§ Prompt
Set the listing down unchanged, minus every embedded image.

§ Stored data

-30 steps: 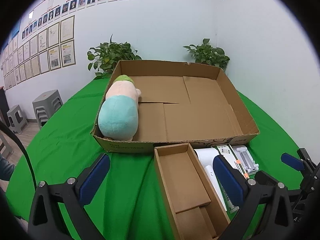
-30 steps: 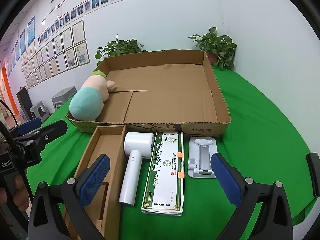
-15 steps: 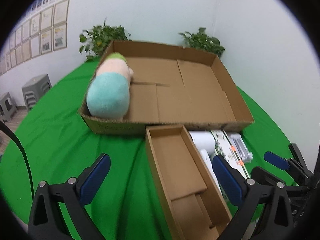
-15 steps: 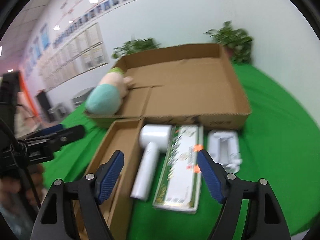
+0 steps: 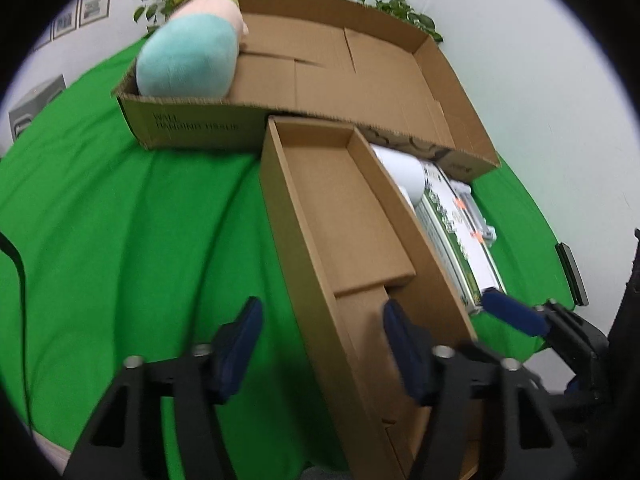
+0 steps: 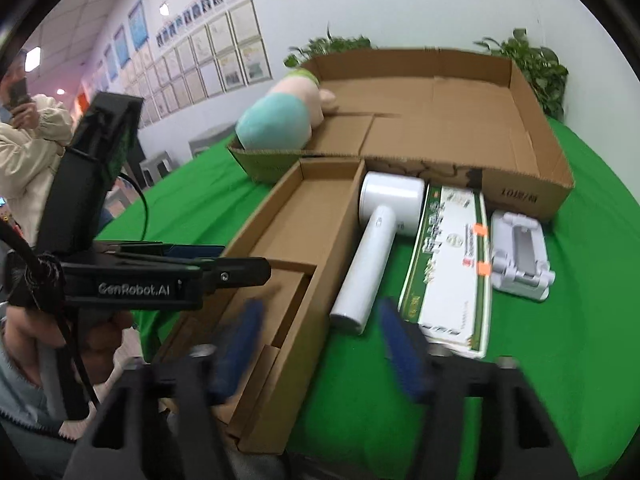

§ Output of the exercise
-30 steps: 
-30 steps: 
-15 steps: 
-15 steps: 
+0 steps: 
+0 steps: 

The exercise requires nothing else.